If an entry holds a picture, drop the picture and restate the rest word for word.

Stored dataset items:
- Opening Delimiter -

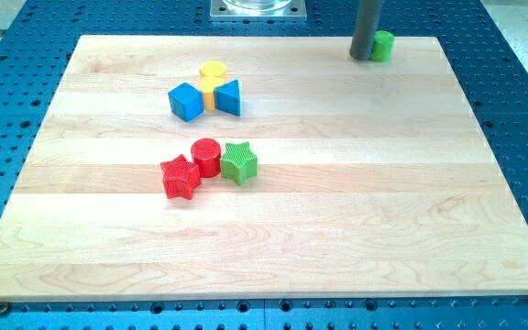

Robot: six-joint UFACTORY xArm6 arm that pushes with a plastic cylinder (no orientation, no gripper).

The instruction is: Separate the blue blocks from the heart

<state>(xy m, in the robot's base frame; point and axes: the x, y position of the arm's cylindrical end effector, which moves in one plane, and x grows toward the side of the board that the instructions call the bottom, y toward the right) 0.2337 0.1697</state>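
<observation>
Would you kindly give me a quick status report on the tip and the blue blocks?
My tip at the view's top right, beside the green block. Blue cube and blue triangle both against the yellow heart. Path open.

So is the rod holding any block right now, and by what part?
Nothing is held. My tip only pushes; it rests on the board beside the green block, far from the blue blocks.

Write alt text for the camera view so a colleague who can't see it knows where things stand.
My tip rests at the board's top right beside a green block, far from the blue cube and blue triangular block flanking the yellow heart at upper left. Below them cluster a red star, red cylinder and green star.
</observation>
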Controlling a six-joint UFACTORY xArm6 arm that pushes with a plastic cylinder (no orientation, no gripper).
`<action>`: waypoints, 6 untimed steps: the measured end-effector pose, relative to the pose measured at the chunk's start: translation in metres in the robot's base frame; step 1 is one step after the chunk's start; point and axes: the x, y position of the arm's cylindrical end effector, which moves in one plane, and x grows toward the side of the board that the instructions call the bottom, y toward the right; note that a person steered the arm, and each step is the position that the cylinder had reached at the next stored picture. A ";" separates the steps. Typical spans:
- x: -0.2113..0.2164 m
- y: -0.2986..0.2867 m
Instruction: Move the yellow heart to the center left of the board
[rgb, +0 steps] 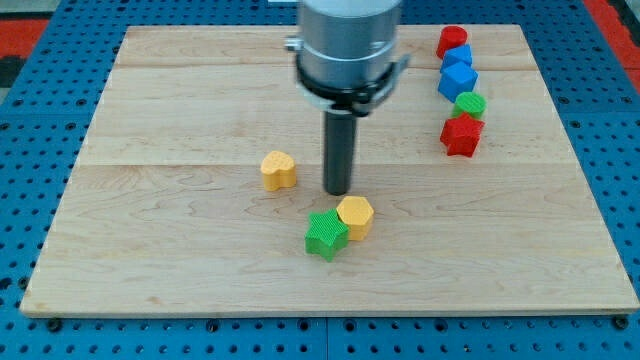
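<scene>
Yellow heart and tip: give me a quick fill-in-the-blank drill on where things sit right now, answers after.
1. My tip stands to the view's ____ of the yellow heart.
2. The yellow hexagon touches the green ____.
3. The column at the board's upper right holds ____ blocks.
4. The lowest block in that column, the star, is coloured ____.

Answers: right; star; five; red

yellow heart (279, 170), lying flat, near the board's middle, slightly toward the view's left
</scene>
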 end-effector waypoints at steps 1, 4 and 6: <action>-0.016 -0.068; -0.066 -0.056; -0.087 -0.110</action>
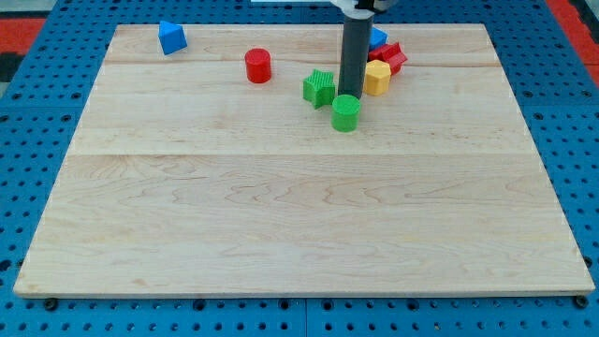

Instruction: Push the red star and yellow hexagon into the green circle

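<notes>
— Where is my tip [349, 95]?

— At the lower end of the straight dark rod, just behind the green circular block [345, 112], seemingly touching it. It is a bare rod: nothing to spread or pinch, and it holds nothing.

— And the task's blocks?

— The yellow hexagonal block [377, 78] sits just right of the rod; the red star-shaped block [390, 57] lies behind it, touching it.

— Count the rest.

— One green star-shaped block [319, 88] left of the rod, one red cylinder [257, 65], one blue block [172, 37] at the top left of the pale wooden board [281, 215], another blue block [377, 38] mostly hidden behind the rod. No writing is legible.
</notes>
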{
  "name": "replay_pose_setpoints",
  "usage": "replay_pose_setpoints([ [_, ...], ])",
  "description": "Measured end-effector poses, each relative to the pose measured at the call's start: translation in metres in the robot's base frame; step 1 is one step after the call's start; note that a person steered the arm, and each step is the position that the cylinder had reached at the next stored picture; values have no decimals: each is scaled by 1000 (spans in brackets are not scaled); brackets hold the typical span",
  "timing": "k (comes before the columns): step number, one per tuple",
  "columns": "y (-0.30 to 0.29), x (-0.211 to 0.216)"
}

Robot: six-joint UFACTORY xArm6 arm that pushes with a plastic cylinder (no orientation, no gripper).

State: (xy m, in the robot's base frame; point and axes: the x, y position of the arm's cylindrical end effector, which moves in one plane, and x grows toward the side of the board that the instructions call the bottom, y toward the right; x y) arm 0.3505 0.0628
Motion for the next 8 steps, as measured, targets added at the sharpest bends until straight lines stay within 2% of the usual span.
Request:
replay_pose_setpoints([
  [1,5,13],
  [2,34,10],
  [3,88,10],
  [4,126,-16],
  [6,98,-113],
  [8,17,-159],
])
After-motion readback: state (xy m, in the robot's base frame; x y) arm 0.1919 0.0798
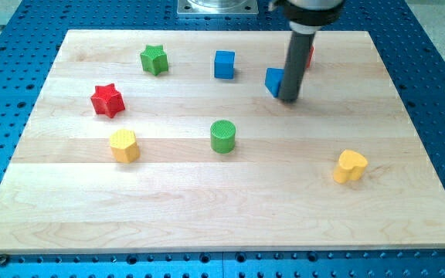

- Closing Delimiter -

### Solution to this task
Robot: six-joint UFACTORY xArm6 arm that pushes with a plastic cylinder (no orientation, no gripper).

The instruction is: Separate the blue blocks from the heart

<state>(xy m, in the robot's base frame; point and axes: the x, y position of the arm's cylindrical end effector, which moves in one plane, and x grows toward the side of the board that the instructions call the bottom, y toward the right) 0.2337 0.1697</state>
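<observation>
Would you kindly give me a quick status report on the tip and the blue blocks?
My tip at the view's top right, beside the green block. Blue cube and blue triangle both against the yellow heart. Path open.

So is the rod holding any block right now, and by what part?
Nothing is held. My tip only pushes; it rests on the board beside the green block, far from the blue blocks.

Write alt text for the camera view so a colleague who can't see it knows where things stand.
My tip rests at the board's top right beside a green block, far from the blue cube and blue triangular block flanking the yellow heart at upper left. Below them cluster a red star, red cylinder and green star.
</observation>
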Controlling a six-joint UFACTORY xArm6 arm that pushes with a plastic cylinder (no orientation, no gripper).
`<action>`: waypoints, 6 untimed steps: the measured end-effector pose, relative to the pose measured at the chunk's start: translation in metres in the robot's base frame; step 1 is one step after the chunk's start; point and axes: the x, y position of the arm's cylindrical end effector, which moves in one plane, and x grows toward the side of the board that the instructions call the bottom, y toward the right; note that a person steered the arm, and each step is the position that the cylinder had reached at the next stored picture. A ";" separates the steps. Typical spans:
- x: -0.2113..0.2164 m
- y: -0.2986..0.2867 m
Instruction: Move the yellow heart to the center left of the board
[rgb, +0 steps] 
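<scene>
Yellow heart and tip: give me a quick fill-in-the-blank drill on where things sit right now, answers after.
1. My tip stands to the view's ____ of the yellow heart.
2. The yellow hexagon touches the green ____.
3. The column at the board's upper right holds ____ blocks.
4. The lowest block in that column, the star, is coloured ____.

Answers: right; star; five; red

yellow heart (279, 170), lying flat, near the board's middle, slightly toward the view's left
</scene>
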 end-effector waypoints at steps 1, 4 and 6: <action>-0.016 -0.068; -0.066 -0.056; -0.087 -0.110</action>

Instruction: Push the red star and yellow hexagon into the green circle

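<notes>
— Where is my tip [349, 95]?

— At the lower end of the straight dark rod, just behind the green circular block [345, 112], seemingly touching it. It is a bare rod: nothing to spread or pinch, and it holds nothing.

— And the task's blocks?

— The yellow hexagonal block [377, 78] sits just right of the rod; the red star-shaped block [390, 57] lies behind it, touching it.

— Count the rest.

— One green star-shaped block [319, 88] left of the rod, one red cylinder [257, 65], one blue block [172, 37] at the top left of the pale wooden board [281, 215], another blue block [377, 38] mostly hidden behind the rod. No writing is legible.
</notes>
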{
  "name": "replay_pose_setpoints",
  "usage": "replay_pose_setpoints([ [_, ...], ])",
  "description": "Measured end-effector poses, each relative to the pose measured at the call's start: translation in metres in the robot's base frame; step 1 is one step after the call's start; note that a person steered the arm, and each step is the position that the cylinder had reached at the next stored picture; values have no decimals: each is scaled by 1000 (spans in brackets are not scaled); brackets hold the typical span",
  "timing": "k (comes before the columns): step number, one per tuple",
  "columns": "y (-0.30 to 0.29), x (-0.211 to 0.216)"
}

Robot: six-joint UFACTORY xArm6 arm that pushes with a plastic cylinder (no orientation, no gripper).

State: (xy m, in the robot's base frame; point and axes: the x, y position of the arm's cylindrical end effector, which moves in one plane, and x grows toward the side of the board that the instructions call the bottom, y toward the right; x y) arm 0.3505 0.0628
Motion for the next 8 steps, as measured, targets added at the sharpest bends until straight lines stay within 2% of the usual span.
Request:
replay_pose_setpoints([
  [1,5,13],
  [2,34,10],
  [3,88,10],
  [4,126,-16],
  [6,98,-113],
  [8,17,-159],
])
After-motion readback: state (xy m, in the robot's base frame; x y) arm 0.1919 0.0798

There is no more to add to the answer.